# Which are your favorite linux applications?



## Easy Rhino (Apr 21, 2009)

this is just a broad open question. what are your favorite linux apps? they dont have to be limited to any distro. 

i really like amarok (it works better in ubuntu than fedora if you ask me)


----------



## angelkiller (Apr 21, 2009)

Do you mean Linux-only apps? Because I really like some cross-platform apps, most notably Firefox and Songbird. It's nice to switch between Windows and Linux and still use the same apps with the same interfaces.

As for Linux only apps, there are a few that I find to be extremely useful/awesome. I love the Terminal in Ubuntu. So many possibilities, only limited by what you type. Amarok is really nice, I used that before I used Songbird. Ubuntu's default Gnome Network Manager wasn't very good imho, so I switched to wicd, which made my linux experience go 10x smoother. Gnome System Monitor is also pretty cool, I wish Windows had an app displays info like that.


----------



## Frick (Apr 22, 2009)

Zim - a desktop wiki.

Yay!


----------



## Oliver_FF (Apr 26, 2009)

Gimp, Audacity, avidemux and Kdenlive all rock :d

Especially Kdenlive - it's amazing give it a look


----------



## theeldest (Apr 27, 2009)

cat

Sounds stupid, but it's really my favorite. I like to download audio books, but having a bunch of files sucks. I like a single MP3 so that I can use iTunes bookmarking and other audiobook features. Trying to combine multiple MP3s on windows with a useful and free program is nearly impossible. But cat works like a dream.


----------



## johnnyfiive (Apr 29, 2009)

Amarok!


----------



## joepastafari (May 7, 2009)

Definitely amarok.  K3B for all my burning needs.  Deluge for the torrent.  Google Picasa for photos, I'd use F-spot, but I like that I can upload directly to wal-mart to get prints.


----------



## Killer_Rubber_Ducky (Mar 18, 2010)

fbreader, synaptic package manager, apt-get, empathy (check out the new one for 10.04), tuxracer, network manager...cant think of anymore (too many to think of)


----------



## pr0n Inspector (Mar 18, 2010)

pacman


----------



## 933k (Mar 21, 2010)

Oliver_FF said:


> Especially Kdenlive - it's amazing give it a look



yes this is a great video editor


----------



## TheLaughingMan (Mar 22, 2010)

Miro, Amarok 2.0, CompizFusion, VLC, Opera, Metal Blob Solid, desklets, Notepad++, and Pidgin are required for me in Linux on any and all distros.


----------



## Disparia (Mar 22, 2010)

touch, because I like to make my files uncomfortable.


----------



## 933k (Mar 22, 2010)

at the moment ultramixer and mixxx are my favourite apps

its nice to be able to dj in linux


----------



## MilkyWay (Mar 22, 2010)

VLC plays anything you throw at it, F-Spot is pretty good, usual stuff like firefox and open office. Apps you guys mentioned are pretty good apps common ones too.


----------



## Killer_Rubber_Ducky (Mar 22, 2010)

933k said:


> yes this is a great video editor



I prefer Cinellera Non Linear Video Editor. I am a broadcasting student and that is the most similar to what we use in class. Unetbootin for testing distros. Remaster for making custom distros.


----------



## 933k (Mar 23, 2010)

Killer_Rubber_Ducky said:


> I prefer Cinellera Non Linear Video Editor.

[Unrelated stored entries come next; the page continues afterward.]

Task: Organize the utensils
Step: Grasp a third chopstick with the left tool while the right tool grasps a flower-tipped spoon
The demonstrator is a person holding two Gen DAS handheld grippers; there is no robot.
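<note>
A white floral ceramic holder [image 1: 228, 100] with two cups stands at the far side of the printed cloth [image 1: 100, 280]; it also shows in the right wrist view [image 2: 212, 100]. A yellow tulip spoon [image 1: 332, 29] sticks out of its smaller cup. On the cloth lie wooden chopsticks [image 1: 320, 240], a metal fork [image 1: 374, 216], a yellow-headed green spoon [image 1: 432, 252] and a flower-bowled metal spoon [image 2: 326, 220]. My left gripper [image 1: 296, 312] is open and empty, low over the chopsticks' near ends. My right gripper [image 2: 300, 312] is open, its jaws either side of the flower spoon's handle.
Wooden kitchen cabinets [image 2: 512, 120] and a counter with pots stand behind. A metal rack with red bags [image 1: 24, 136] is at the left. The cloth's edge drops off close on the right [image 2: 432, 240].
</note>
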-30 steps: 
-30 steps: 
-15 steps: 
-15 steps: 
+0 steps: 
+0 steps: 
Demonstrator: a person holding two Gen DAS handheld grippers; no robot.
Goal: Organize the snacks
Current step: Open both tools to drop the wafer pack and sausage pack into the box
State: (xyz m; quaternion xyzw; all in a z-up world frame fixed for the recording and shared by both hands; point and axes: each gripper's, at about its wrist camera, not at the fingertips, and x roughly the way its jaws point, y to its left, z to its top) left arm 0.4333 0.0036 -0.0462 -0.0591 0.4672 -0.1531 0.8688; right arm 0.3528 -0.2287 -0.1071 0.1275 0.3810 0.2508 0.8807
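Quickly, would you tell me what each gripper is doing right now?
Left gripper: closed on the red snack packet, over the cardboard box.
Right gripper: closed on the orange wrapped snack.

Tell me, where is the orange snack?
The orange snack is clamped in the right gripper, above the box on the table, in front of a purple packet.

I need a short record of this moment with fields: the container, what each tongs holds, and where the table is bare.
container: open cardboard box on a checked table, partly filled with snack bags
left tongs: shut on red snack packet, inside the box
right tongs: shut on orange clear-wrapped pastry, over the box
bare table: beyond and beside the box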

yeah i've tried that one too, its no bad

lives and openshot is quite good too


----------



## GenTarkin (Apr 20, 2010)

dd, ddrescue and fsarchiver

Also, samba and cups =)


----------



## monte84 (Apr 20, 2010)

dd, Handbrake, I actually like the layout of Rhythmbox. zsnes, pcsx, K3B, xchat, and can not forget wine!


----------



## Killer_Rubber_Ducky (Apr 22, 2010)

monte84 said:


> dd, Handbrake, I actually like the layout of Rhythmbox. zsnes, pcsx, K3B, xchat, and can not forget wine!



Can't forget Thoggen DVD Ripper. I dont know about you but I prefer compiling Wine from Source. Its more fun that way.


----------



## monte84 (Apr 24, 2010)

forgot nano 

compiling from source is always fun! Good family entertainment.


----------



## Killer_Rubber_Ducky (May 4, 2010)

monte84 said:


> forgot nano
> 
> compiling from source is always fun! Good family entertainment.



Gwibber defiantly definite


----------



## monte84 (May 5, 2010)

Killer_Rubber_Ducky said:


> Gwibber defiantly definite



nice one, thanks


----------



## Speedy624® (Jun 12, 2010)

Pidgin
Konversation
VLC
Amarok
Firefox


----------



## MadClown (Jun 12, 2010)

FireFox


----------



## regexorcist (Jun 13, 2010)

I'm might be stretching the word apps, but...

conky
lynx/elinks
vlc 
konqureor
Open Office
Python
Samba
Gimp


----------



## PVTCaboose1337 (Jun 13, 2010)

Favorite application?  

Terminal.  

/thread


----------



## Killer_Rubber_Ducky (Oct 19, 2010)

Warzone 2100!!!


----------



## Yukikaze (Oct 30, 2010)

WINE, Eclipse and Chrome for Linux. I don't use anything else on Linux regularly.


----------



## Solaris17 (Oct 30, 2010)

samba
blender
gimp
pidgon
chrome


----------



## VulkanBros (Oct 30, 2010)

I use Linux for network releated stuff .... so Terminal is also my fav. app.


----------